# [PROBLEM TO WORK ON]
Retype, exactly and only, each line from the one containing "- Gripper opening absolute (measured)" to the end of the records below.

-- DATA PROVIDED follows --

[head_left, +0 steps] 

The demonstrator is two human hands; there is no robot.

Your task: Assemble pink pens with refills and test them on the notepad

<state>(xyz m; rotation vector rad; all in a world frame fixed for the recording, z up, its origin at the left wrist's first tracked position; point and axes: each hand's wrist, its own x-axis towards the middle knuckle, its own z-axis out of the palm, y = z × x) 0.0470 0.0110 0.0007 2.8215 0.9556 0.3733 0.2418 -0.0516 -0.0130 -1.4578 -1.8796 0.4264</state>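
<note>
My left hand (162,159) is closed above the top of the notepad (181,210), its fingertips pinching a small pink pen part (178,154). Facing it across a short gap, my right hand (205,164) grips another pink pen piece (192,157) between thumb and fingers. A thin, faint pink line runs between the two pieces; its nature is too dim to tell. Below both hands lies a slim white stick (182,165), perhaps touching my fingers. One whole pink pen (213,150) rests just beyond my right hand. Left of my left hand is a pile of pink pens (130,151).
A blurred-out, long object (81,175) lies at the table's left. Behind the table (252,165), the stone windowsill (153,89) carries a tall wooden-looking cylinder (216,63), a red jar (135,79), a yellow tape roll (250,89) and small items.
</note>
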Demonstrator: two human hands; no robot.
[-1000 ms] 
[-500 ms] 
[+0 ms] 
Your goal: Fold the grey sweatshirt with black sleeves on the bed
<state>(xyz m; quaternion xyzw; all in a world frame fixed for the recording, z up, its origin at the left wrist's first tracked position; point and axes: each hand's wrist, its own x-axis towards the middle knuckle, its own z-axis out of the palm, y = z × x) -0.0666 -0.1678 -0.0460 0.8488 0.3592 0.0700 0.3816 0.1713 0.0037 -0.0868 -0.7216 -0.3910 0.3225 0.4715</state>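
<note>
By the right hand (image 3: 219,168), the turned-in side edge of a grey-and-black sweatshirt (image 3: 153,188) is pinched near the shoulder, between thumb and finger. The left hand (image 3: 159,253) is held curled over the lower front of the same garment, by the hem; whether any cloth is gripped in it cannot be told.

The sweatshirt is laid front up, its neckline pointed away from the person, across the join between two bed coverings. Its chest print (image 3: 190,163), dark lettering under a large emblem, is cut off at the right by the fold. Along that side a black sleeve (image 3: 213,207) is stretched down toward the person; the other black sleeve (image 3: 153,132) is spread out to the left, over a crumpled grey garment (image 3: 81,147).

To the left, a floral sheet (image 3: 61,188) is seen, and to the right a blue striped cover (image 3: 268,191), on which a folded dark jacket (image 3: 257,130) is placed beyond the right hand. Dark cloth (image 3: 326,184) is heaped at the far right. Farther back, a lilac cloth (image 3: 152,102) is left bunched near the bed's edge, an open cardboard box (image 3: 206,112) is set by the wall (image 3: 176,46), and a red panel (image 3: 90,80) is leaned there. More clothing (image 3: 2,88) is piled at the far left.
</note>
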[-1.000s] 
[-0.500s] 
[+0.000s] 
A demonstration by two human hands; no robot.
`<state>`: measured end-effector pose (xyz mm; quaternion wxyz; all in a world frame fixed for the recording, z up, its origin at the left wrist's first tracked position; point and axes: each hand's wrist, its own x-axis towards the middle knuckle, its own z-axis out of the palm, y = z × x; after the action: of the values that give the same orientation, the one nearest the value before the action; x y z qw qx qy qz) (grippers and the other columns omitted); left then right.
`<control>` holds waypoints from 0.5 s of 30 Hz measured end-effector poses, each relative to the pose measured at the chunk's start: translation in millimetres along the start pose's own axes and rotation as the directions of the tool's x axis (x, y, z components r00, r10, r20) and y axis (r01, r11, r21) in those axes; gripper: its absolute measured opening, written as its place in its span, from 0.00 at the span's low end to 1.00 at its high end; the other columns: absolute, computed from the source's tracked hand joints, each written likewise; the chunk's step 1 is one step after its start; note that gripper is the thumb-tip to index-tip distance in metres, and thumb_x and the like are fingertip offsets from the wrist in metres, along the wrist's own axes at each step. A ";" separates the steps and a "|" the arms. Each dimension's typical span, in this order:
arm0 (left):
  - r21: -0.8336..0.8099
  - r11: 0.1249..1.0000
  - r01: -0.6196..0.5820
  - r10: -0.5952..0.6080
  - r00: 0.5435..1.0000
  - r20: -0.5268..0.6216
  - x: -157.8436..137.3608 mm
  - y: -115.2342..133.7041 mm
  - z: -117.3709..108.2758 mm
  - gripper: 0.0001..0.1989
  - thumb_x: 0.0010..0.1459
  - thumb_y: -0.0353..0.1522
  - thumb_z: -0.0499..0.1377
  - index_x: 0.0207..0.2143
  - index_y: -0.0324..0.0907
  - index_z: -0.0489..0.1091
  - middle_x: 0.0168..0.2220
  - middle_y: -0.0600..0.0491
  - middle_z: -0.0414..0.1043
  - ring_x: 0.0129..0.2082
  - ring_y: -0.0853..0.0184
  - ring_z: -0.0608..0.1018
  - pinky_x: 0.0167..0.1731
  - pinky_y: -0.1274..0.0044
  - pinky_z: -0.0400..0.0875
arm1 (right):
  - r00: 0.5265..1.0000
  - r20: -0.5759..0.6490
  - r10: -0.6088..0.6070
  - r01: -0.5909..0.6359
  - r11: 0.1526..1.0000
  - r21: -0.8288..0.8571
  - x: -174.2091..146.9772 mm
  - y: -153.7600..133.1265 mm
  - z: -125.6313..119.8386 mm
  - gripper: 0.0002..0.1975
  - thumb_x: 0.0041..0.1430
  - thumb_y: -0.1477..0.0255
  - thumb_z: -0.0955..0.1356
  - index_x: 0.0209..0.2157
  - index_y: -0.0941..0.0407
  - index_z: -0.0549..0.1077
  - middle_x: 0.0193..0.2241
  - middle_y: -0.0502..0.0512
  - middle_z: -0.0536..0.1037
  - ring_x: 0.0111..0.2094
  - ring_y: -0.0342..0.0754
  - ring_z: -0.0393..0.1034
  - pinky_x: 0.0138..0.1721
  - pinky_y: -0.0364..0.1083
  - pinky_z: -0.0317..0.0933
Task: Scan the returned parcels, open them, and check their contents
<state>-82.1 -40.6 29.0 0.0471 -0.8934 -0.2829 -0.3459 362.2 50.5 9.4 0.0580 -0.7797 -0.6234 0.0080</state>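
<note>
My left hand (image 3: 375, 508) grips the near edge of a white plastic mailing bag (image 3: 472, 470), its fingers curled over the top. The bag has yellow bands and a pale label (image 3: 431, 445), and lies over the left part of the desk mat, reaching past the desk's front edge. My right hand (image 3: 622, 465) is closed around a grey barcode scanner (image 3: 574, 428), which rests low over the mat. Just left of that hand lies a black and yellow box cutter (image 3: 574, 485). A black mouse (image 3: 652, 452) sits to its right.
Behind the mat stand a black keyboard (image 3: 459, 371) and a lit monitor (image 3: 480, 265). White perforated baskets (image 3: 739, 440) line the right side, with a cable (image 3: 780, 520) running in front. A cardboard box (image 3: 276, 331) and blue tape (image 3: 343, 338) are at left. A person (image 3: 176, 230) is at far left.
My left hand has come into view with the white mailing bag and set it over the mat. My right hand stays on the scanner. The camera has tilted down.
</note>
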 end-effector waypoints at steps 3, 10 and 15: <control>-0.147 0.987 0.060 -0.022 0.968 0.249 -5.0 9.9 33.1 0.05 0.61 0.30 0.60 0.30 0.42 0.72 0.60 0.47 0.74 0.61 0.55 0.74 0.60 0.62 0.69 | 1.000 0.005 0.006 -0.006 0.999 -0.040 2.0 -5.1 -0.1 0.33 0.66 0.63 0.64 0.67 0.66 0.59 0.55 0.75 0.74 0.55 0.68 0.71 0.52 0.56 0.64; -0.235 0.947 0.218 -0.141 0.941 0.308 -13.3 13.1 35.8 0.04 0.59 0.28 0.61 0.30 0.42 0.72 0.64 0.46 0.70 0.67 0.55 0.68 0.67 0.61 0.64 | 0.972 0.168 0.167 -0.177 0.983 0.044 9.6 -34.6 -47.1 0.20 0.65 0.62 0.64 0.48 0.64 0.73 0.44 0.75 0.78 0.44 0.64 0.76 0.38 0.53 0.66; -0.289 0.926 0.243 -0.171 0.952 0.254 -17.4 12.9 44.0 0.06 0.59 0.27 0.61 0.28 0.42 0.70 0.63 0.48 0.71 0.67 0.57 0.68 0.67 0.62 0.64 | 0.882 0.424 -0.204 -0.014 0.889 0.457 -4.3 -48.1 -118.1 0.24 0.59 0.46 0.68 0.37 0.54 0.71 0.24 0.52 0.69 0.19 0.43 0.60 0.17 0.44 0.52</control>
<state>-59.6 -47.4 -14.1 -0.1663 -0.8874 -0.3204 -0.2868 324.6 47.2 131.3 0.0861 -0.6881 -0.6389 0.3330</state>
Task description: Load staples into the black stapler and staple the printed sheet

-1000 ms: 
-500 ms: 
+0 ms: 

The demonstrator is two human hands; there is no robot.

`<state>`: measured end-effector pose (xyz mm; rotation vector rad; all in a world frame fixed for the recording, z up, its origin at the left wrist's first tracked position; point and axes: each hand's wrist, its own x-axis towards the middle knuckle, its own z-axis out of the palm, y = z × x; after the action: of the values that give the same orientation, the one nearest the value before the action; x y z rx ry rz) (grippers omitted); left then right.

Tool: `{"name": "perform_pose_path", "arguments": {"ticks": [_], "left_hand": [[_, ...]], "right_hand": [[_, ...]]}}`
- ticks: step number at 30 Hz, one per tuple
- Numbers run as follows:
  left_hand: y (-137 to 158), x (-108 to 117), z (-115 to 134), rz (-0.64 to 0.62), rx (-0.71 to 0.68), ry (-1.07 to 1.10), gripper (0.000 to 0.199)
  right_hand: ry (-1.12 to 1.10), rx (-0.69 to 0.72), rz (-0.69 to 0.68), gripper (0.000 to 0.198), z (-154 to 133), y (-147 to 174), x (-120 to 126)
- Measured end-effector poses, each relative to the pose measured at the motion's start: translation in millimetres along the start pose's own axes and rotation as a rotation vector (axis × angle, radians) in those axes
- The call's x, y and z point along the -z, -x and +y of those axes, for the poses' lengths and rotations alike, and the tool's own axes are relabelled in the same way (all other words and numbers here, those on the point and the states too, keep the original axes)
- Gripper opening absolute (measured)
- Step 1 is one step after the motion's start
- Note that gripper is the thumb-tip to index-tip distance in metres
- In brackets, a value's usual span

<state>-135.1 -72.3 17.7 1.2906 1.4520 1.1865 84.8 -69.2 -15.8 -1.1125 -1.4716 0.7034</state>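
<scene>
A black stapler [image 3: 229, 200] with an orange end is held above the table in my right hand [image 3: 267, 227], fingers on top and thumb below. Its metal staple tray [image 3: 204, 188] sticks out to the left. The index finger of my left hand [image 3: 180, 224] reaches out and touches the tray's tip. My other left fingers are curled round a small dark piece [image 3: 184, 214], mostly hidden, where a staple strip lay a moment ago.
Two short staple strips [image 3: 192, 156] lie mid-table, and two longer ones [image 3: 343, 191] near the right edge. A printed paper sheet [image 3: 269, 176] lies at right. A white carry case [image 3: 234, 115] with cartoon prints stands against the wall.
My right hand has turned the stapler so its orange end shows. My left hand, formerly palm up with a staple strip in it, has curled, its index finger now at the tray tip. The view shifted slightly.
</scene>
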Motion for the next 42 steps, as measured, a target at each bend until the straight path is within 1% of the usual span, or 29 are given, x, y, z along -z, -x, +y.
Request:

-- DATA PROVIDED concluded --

# [COMPLETED EXERCISE]
- Gripper opening absolute (measured)
- Step 1 is one step after the motion's start
- Note that gripper is the thumb-tip to index-tip distance in metres
- In brackets, a value's usual span

<state>-135.1 -72.3 17.7 1.2906 1.4520 1.1865 84.8 -69.2 -15.8 -1.1125 -1.4716 0.7034</state>
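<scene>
A black stapler [image 3: 229, 200] with an orange end is held above the table in my right hand [image 3: 267, 227], fingers on top and thumb below. Its metal staple tray [image 3: 204, 188] sticks out to the left. The index finger of my left hand [image 3: 180, 224] reaches out and touches the tray's tip. My other left fingers are curled round a small dark piece [image 3: 184, 214], mostly hidden, where a staple strip lay a moment ago.
Two short staple strips [image 3: 192, 156] lie mid-table, and two longer ones [image 3: 343, 191] near the right edge. A printed paper sheet [image 3: 269, 176] lies at right. A white carry case [image 3: 234, 115] with cartoon prints stands against the wall.
My right hand has turned the stapler so its orange end shows. My left hand, formerly palm up with a staple strip in it, has curled, its index finger now at the tray tip. The view shifted slightly.
</scene>
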Motion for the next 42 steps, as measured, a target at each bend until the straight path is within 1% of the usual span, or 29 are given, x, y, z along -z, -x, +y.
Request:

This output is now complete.